Kenyan island business makes high-end handbags from washed up objects

When Ali Omar, a local fisherman on the Kenyan island Lamu, asked Swiss photographer Daniela Bleattler for a job in 2008, he had no idea that they would soon become the owners of one of Lamu’s most well-known businesses.

Daniela Bleattler and Ali Omar, co-founders of Ali Lamu

Daniela Bleattler and Ali Omar, co-founders of Ali Lamu

Omar and Bleattler are the founders of Ali Lamu, a company that designs and produces paintings, high-end handbags and other artistic creations from old dhow sails, fishing material and whatever else they can find that washes up on the shores of Lamu.

The business is named after the nickname Lamu residents have for Omar. Today the company has grown to include 34 permanent staff, although the founders sometime employ as many as 70 people to assist with the growing interest in and demand for their handmade products.

“Ali Lamu is a growing family and to feed everyone every day, and send all the children to school, is another, not small challenge,” said Omar.

From tourism to exports

The business environment and opportunities for employment in Lamu have fallen in recent years alongside its waning tourism industry.

Lamu Island, which lies just off the Kenyan coast near the Somalia border, is a Unesco-listed World Heritage Site and was considered a popular tourism resort up until a few years ago.

In September 2011, a British woman was abducted and her husband killed while on holiday in Kiwayu (on the Lamu Archipelago). Two weeks later, a 66-year-old disabled French woman was kidnapped from her beach house. Both attacks are believed to have been carried out by Somali gangsters linked to terrorist group Al-Shabaab.

The weeks following the attacks saw a fall in tourism, with British and US governments being among those that warned their citizens to stay away from Lamu. This shattered local businesses that had previously catered to the tourism industry.

For Omar and Bleattler, who had sold their first piece of art to tourists visiting Lamu in 2008, their business now relies heavily on exports.

“We would never have survived if we had to depend on tourism in Lamu in these last three years,” explained Omar. “We made it because of exports, and this has been our focus for a few years. We produce everything in Kenya but sell outside of Kenya, so that we can survive through all weather.”

Despite the fall in tourism, Omar said the island still offers opportunities for business, although success will not necessarily come easily.

“Of course, there are many opportunities here, but one has to be ready to commit and be patient… Africa is tough but Africa can. Everything is possible here if you want it enough, and work hard enough,” added Omar.

The company has distributors in the Netherlands, Spain, Germany, Australia and the US which sell Ali Lamu’s creations online, and Omar said they are planning on marketing their products on their own website in the near future.
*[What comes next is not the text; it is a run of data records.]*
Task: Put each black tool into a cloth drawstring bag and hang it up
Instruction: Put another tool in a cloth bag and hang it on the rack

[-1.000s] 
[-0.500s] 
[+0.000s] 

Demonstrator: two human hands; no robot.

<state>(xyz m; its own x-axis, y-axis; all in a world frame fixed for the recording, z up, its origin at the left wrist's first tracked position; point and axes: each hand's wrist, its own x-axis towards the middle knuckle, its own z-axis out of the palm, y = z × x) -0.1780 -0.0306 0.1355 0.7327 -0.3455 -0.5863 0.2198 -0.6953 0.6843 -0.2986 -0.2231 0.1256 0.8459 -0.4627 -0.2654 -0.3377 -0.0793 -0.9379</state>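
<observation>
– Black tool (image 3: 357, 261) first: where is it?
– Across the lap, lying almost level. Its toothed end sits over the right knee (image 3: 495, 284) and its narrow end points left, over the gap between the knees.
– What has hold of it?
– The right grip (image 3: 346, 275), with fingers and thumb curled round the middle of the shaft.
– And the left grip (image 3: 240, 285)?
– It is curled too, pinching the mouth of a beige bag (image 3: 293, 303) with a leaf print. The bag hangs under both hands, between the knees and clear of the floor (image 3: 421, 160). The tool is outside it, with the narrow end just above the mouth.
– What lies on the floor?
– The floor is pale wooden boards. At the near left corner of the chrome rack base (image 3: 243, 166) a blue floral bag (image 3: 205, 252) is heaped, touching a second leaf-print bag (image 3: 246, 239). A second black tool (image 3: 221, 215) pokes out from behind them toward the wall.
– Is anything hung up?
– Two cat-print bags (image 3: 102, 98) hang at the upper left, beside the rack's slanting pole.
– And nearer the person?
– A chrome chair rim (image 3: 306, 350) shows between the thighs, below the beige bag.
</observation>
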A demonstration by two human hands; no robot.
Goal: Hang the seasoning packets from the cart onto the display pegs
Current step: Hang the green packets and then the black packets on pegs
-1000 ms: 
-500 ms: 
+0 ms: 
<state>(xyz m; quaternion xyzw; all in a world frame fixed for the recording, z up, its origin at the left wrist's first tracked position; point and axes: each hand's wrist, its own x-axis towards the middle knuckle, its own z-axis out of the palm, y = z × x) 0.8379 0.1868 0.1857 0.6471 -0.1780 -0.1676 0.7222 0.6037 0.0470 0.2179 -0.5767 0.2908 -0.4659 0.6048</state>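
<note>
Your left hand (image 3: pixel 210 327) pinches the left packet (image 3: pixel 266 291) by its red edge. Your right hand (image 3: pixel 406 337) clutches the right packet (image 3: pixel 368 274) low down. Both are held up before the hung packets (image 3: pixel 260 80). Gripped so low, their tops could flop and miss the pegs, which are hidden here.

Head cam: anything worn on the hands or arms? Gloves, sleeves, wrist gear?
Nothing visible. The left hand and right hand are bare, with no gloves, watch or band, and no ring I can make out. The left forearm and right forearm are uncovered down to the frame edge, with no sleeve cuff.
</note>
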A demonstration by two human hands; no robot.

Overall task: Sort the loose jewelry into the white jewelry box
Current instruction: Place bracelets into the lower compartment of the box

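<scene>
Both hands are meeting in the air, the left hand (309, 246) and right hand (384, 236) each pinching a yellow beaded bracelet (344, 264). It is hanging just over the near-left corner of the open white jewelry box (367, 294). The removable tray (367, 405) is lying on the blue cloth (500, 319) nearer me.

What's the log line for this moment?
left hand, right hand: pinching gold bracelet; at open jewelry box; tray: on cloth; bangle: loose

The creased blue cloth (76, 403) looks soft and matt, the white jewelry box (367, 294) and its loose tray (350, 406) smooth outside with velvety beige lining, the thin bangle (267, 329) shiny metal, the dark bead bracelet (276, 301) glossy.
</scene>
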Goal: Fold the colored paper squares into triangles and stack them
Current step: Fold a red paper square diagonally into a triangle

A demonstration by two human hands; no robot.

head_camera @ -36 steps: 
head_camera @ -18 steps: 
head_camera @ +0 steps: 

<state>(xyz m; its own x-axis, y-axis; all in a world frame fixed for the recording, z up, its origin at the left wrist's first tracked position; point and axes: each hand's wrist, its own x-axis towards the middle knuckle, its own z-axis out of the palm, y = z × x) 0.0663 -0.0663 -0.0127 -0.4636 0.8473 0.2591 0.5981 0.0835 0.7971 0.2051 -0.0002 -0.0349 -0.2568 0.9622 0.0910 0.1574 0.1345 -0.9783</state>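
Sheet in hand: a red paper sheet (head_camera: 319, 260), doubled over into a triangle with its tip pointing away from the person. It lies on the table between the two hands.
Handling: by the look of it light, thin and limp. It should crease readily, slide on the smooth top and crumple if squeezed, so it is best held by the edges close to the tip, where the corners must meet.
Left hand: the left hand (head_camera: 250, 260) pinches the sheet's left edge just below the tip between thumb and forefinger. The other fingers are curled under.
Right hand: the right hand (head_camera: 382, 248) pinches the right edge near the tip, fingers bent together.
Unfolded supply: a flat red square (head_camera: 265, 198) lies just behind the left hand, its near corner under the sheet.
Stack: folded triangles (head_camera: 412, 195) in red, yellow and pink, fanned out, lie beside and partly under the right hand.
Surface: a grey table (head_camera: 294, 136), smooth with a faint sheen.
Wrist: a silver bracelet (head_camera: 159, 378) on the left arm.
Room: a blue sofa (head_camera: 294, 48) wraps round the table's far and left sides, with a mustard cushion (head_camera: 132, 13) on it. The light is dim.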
However, while exports form a large part of business, the cost of transporting goods from Lamu to elsewhere in the world can be expensive and even unreliable. “

The transport from here to them is a big challenge every time,” continued Omar. “Donkey, boat, bus, tuk-tuk, and then finally on a big plane; the cost is high and clients complain. Sometimes boxes disappear. We have lost a lot of money over the years, but it is all part of the game – we live, we learn and we grow.”

Keeping up with demand

The Ali Lamu founders also find themselves faced with the challenge of finding enough materials to keep up with production demands.

“Our main material is the old sails of the boats. We do not buy it in a shop; we travel, we sail, we encounter fishermen and buy old sails from them. It’s not easy when you start to produce hundreds and hundreds of bags. But when we think that we won’t be able to continue, a new little door always opens up for us and up we start again.”

Recently, Ali Lamu has received some international attention and was featured on CNN’s African Start-Up.

“I remember six years ago when we sold our first painting and Daniela said to me: ‘One day you, Ali Lamu, will be known all around the world.’ I smiled with a taste of a dream and hope in my heart,” reflected Omar.

When asked why he thinks Ali Lamu products have such appeal, Omar said it is because of their signature heart design, often painted on handbags or duvet covers, which he believes people “feel”.

“We always try to involve as many people as possible in one bag or painting because we have so many people who need to work. So this means the price may go up and up together with the quality and the feeling of the product too,” he concluded.